Ressenti corporel
Selon Stephen Jourdain, parler de ressenti corporel serait une hérésie, car seul l’esprit perçoit, pas le corps. La voie spirituelle ne concerne que l’esprit. Éric Baret* dit que le corps est une pensée, donc les ressentis corporels seraient des pensées de pensées. Pourtant, Éric Baret parle de ressentis corporels et dit de les observer. Lise Bourbeau dit d’écouter son corps. En fait, quand on parle de ressentis corporels, on parle de perceptions sensorielles du sens du toucher. Elles ne sont donc pas différentes de celles de la vue, de l’ouïe, etc. et même du mental ; ce sont des pensées, en tout cas une certaine forme de pensées.
Dans le bouddhisme, on parle des cinq agrégats (corps, sensation, perception, formations mentales, conscience) qui sont cinq différents aspects de notre fonctionnement qui constituent notre perception à la suite d’un contact entre un objet et un organe des sens.

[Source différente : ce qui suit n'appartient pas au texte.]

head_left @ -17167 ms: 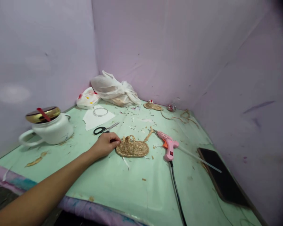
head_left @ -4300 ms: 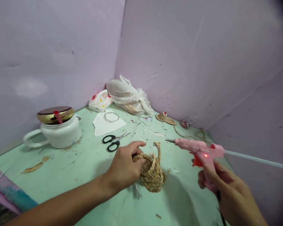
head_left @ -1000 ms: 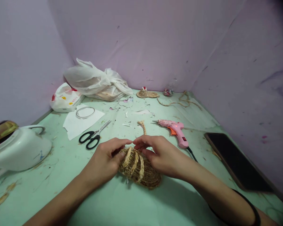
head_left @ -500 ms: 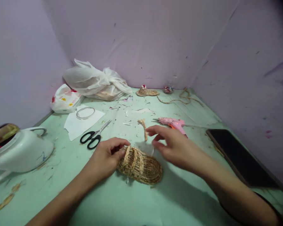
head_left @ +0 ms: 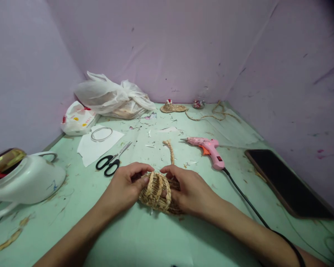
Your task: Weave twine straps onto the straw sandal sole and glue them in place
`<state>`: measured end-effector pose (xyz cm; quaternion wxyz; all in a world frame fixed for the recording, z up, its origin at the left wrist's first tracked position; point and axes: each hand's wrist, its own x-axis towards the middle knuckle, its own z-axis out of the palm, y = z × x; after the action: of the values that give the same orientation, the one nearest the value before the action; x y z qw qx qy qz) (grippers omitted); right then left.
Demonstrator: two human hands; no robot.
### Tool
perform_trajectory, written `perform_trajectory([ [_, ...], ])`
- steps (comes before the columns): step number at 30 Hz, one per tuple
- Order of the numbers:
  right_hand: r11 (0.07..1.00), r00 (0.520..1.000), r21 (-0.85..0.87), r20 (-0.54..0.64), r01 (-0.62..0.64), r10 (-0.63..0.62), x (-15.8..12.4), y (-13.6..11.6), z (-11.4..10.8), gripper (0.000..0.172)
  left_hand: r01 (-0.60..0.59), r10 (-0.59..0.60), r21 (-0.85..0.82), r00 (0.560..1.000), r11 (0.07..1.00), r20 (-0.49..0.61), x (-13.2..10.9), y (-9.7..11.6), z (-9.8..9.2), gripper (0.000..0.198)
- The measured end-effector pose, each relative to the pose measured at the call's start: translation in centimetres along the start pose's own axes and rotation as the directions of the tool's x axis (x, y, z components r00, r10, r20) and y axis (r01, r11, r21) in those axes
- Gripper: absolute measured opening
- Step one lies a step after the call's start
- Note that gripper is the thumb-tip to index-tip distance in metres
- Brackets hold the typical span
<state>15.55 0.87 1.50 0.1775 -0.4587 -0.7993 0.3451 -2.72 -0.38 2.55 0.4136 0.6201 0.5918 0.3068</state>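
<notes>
A small woven straw slipper [head_left: 156, 193] with braided straps across its top lies on the table in front of me. My left hand [head_left: 132, 182] pinches its left end between thumb and fingers. At its right side, my right hand [head_left: 187, 189] is closed around the sole, thumb near the straps and fingertips at the far edge. That hand covers much of the slipper's right end. Just beyond it lies a loose piece of braided straw [head_left: 171, 152]. A pink glue gun [head_left: 207, 146] rests farther right, its black cord passing by my right forearm.
Black-handled scissors [head_left: 113, 160] and white paper [head_left: 86, 148] with a wire coil [head_left: 101, 134] lie left. A white pot-like vessel [head_left: 44, 180] stands far left, a phone [head_left: 284, 181] right. At the back are a plastic bag [head_left: 114, 96], a decorated slipper [head_left: 174, 108] and a bead jar [head_left: 198, 104].
My right hand has moved left and down from above the table near the glue gun onto the slipper's right side. My left hand stays on the slipper.
</notes>
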Motion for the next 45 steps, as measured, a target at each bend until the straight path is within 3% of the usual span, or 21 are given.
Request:
perform_trajectory([
  [4,0.99,0.998,0.124,0.008,0.063,-0.064,0.6,0.4,-0.1,0.032,0.043,-0.039,-0.053,0.996,0.998,0.08,-0.3,-0.3,0.0,0.012],
  [7,0.987,0.994,0.119,0.016,0.105,-0.108,0.5,0.2,-0.4,0.031,0.039,-0.032,-0.058,0.992,0.998,0.122,-0.5,-0.4,0.0,0.01],
  [15,0.987,0.987,-0.004,0.004,0.158,-0.158,0.1,-0.7,-0.3,0.03,-0.219,0.207,0.204,0.975,0.954,0.078,-0.9,0.2,-0.5,0.011],
  [27,0.994,0.994,0.013,-0.006,0.111,-0.111,-0.1,-0.6,0.1,0.027,-0.416,0.394,0.284,0.909,0.864,0.134,-0.9,-0.4,-0.4,0.02],
  [34,0.995,0.995,0.031,-0.014,0.097,-0.096,-0.1,-0.6,0.0,0.028,-0.368,0.339,0.387,0.93,0.845,0.145,-1.2,-0.3,-0.5,0.017],
  [38,0.996,0.997,0.018,-0.009,0.082,-0.081,-0.1,-0.6,-0.2,0.03,-0.391,0.383,0.459,0.917,0.798,0.115,-1.2,0.1,-0.6,0.016],
  [45,0.996,0.996,0.03,-0.013,0.088,-0.087,0.0,-0.1,-0.1,0.029,-0.423,0.343,0.389,0.903,0.818,0.259,-1.2,0.6,-1.7,0.023],
])
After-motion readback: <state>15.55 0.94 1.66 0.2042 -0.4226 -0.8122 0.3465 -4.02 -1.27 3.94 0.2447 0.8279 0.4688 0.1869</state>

Le corps est un objet de perception ; si le mental ne le perçoit pas, il n’y a pas de corps. Il peut être perçu visuellement ou tactilement. Les autres agrégats sont aussi des objets de perception, même s’ils sont plus subtils et plus difficiles à observer. Le plus facile à observer, c’est celui des formations mentales, ce qu’on appelle généralement les pensées, et qui sont les objets du sens mental. La perception directe, qui intervient avant le début du processus mental, ne fait-elle pas aussi partie de ce processus dont elle serait le premier élément, avant les phases de dualisation (sensation), conceptualisation (perception), commentaire (formations mentales) et mémorisation (conscience) ?

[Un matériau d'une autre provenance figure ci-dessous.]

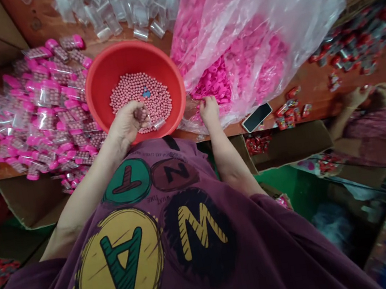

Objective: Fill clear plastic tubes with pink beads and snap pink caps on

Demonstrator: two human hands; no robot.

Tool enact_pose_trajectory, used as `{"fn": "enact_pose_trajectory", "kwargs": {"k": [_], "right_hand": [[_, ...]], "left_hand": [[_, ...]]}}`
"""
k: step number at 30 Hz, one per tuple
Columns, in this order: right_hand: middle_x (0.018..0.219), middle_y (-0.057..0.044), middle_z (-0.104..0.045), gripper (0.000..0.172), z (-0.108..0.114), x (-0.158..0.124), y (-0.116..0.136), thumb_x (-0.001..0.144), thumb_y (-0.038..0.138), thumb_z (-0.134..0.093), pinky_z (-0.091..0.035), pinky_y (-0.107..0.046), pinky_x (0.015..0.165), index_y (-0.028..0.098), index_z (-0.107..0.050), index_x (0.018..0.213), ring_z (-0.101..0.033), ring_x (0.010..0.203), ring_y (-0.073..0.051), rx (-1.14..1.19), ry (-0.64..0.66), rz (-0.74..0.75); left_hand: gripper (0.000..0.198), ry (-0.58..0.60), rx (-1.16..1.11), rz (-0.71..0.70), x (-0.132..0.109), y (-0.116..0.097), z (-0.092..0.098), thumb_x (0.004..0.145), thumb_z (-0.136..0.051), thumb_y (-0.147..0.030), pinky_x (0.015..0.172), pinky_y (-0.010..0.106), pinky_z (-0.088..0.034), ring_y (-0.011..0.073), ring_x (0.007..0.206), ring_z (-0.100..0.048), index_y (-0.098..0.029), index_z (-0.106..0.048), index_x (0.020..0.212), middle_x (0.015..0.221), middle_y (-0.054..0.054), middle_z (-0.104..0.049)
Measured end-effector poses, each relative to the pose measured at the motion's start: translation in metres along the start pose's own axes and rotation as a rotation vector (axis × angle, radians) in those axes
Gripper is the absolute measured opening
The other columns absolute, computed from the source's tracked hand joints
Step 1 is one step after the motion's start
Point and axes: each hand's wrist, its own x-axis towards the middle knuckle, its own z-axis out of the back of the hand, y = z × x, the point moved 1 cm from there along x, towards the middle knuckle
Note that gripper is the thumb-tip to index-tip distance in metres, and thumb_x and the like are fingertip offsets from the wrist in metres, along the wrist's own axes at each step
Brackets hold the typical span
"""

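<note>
Over a round red plastic basin [171,79], a small clear plastic sleeve [157,124] is pinched in the narrowly closed left hand [126,124], while the right hand [209,111] is pushed into glossy hot-pink plastic caps [215,85] at the mouth of a thin see-through polythene bag [233,26], though whether any are held can't be told. Those caps look light, stiff and pretty slippery, so they'd probably be best taken by the rim, and the small pale-pink beads [140,101] in the basin look likely to roll. Farther out, pink-capped bottles in crinkly clear sleeves [43,102] are heaped on a reddish wooden table [312,101], with clear plastic vials [116,10] piled beyond.
</note>
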Motion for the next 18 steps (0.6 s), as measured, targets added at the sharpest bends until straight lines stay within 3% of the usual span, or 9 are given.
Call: {"fn": "enact_pose_trajectory", "kwargs": {"k": [6, 10, 13, 16, 18], "right_hand": [[0.142, -0.028, -0.068, 0.037, -0.013, 0.019, 0.02, 0.099, 0.011, -0.057, -0.047, -0.067, 0.123, 0.01, -0.073, 0.132, -0.065, 0.132, -0.04, -0.071, 0.03, 0.037], [0.147, -0.029, -0.067, 0.032, -0.005, 0.014, 0.014, 0.104, 0.019, -0.057, -0.043, -0.069, 0.127, 0.01, -0.074, 0.129, -0.059, 0.144, -0.042, -0.065, -0.009, 0.079], [0.142, -0.026, -0.071, 0.04, 0.01, 0.011, 0.005, 0.109, 0.03, -0.049, -0.046, -0.067, 0.126, 0.012, -0.072, 0.135, -0.065, 0.14, -0.039, 0.132, -0.122, 0.086], [0.124, -0.017, -0.075, 0.056, 0.025, 0.007, 0.012, 0.112, 0.058, -0.042, -0.06, -0.059, 0.112, 0.019, -0.07, 0.14, -0.074, 0.122, -0.033, 0.487, -0.202, 0.121], [0.106, -0.009, -0.074, 0.063, 0.033, -0.001, 0.034, 0.109, 0.071, -0.043, -0.067, -0.052, 0.095, 0.026, -0.069, 0.144, -0.077, 0.101, -0.028, 0.679, -0.071, 0.177]], "left_hand": [[0.018, -0.03, 0.006, -0.024, -0.003, -0.004, 0.002, 0.082, -0.072, -0.036, 0.058, 0.029, -0.052, 0.0161, 0.063, -0.063, -0.025, -0.063, 0.071, 0.066, 0.003, -0.067], [0.036, -0.006, 0.015, -0.085, -0.002, -0.002, -0.003, 0.095, -0.071, -0.059, 0.07, 0.035, -0.062, 0.0217, 0.078, -0.075, -0.024, -0.07, 0.086, 0.076, 0.006, -0.073], [0.048, 0.036, -0.01, -0.114, 0.001, -0.003, -0.01, 0.1, -0.061, -0.07, 0.076, 0.038, -0.067, 0.0272, 0.095, -0.081, -0.024, -0.075, 0.1, 0.082, 0.01, -0.077], [0.039, 0.113, -0.097, -0.09, 0.005, -0.005, -0.016, 0.104, -0.053, -0.051, 0.081, 0.037, -0.069, 0.0268, 0.106, -0.082, -0.021, -0.078, 0.109, 0.09, 0.012, -0.081], [0.03, 0.153, -0.151, -0.084, 0.006, -0.006, -0.019, 0.101, -0.054, -0.036, 0.082, 0.035, -0.068, 0.0241, 0.106, -0.081, -0.02, -0.079, 0.11, 0.098, 0.012, -0.083]]}}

Au moment de la perception directe, et avant le début du processus mental, il y aurait ce que Stephen Jourdain nomme l’impression, qui serait la perception spirituelle, de l’âme, une forme d’intuition peut-être, de connaissance intuitive, qui précède, et reste indépendante de la perception mentale qui donne naissance à la connaissance duelle et conceptuelle habituelle. Cette perception spirituelle, est-elle ce que certains appellent la pure conscience, où il n’y a pas de sujet qui perçoit un objet, mais cette sorte de fusion entre ce qui perçoit et ce qui est perçu : une pure perception non divisée. Mais c’est quand même l’esprit (ou l’âme) qui en est conscient, car sans conscience, il n’y a pas de perception, d’expérience, de corps ni de monde, intérieur ou extérieur, constitué d’objets perceptibles.

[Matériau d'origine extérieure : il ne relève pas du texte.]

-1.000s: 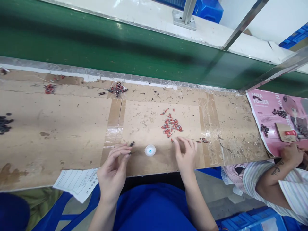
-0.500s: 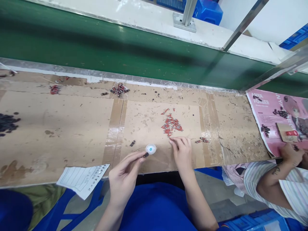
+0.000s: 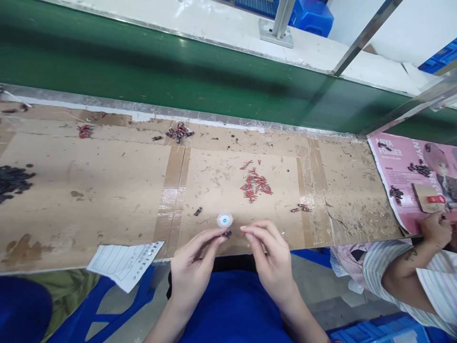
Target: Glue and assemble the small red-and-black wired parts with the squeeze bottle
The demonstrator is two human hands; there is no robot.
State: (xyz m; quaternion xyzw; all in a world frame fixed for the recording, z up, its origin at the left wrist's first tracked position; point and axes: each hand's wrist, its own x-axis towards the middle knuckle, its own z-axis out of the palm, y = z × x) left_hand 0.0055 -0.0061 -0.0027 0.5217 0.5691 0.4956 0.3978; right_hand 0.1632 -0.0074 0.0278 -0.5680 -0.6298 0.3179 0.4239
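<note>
My left hand (image 3: pixel 194 259) pinches a small black part (image 3: pixel 227 234) between thumb and fingertips, just below a small round white dish (image 3: pixel 224 220) with a blue dot in its middle. My right hand (image 3: pixel 269 250) is closed on a small red piece (image 3: pixel 243 233), mostly hidden by the fingertips. The two hands face each other, a short gap between them. Beyond them lies a loose pile of small red pieces (image 3: pixel 255 185) with metallic-looking ends. One dark part (image 3: pixel 198 211) lies left of the dish, and several red-and-black parts (image 3: pixel 302 208) lie to the right.
Cardboard (image 3: pixel 139 190) covers the bench below a green strip (image 3: pixel 200 71). A black heap (image 3: pixel 14 181) lies far left, a red-black pile (image 3: pixel 180 132) at the back. A paper sheet (image 3: pixel 124 262) overhangs the front edge. A co-worker's hand (image 3: pixel 433 228) is at right by a pink poster (image 3: pixel 392 166).
My right hand has drawn back from the red pile toward my body, now with a red piece in its fingertips. My left hand has moved slightly right with the black part.
</note>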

Ce soi-disant ressenti corporel, est-il une perception directe ou pure ? Peut-être si on peut le saisir avant la dualisation et la conceptualisation ? Mais dès le moment où il y a un sujet qui l’observe (pour tâcher de libérer une tension ou une émotion), on est retombé dans la soupe !
* Baret (Éric) (né en 1953) : disciple de Jean Klein, Éric Baret enseigne le shivaïsme tantrique du Cachemire. Il est devenu mon principal maître spirituel depuis notre rencontre en 2002.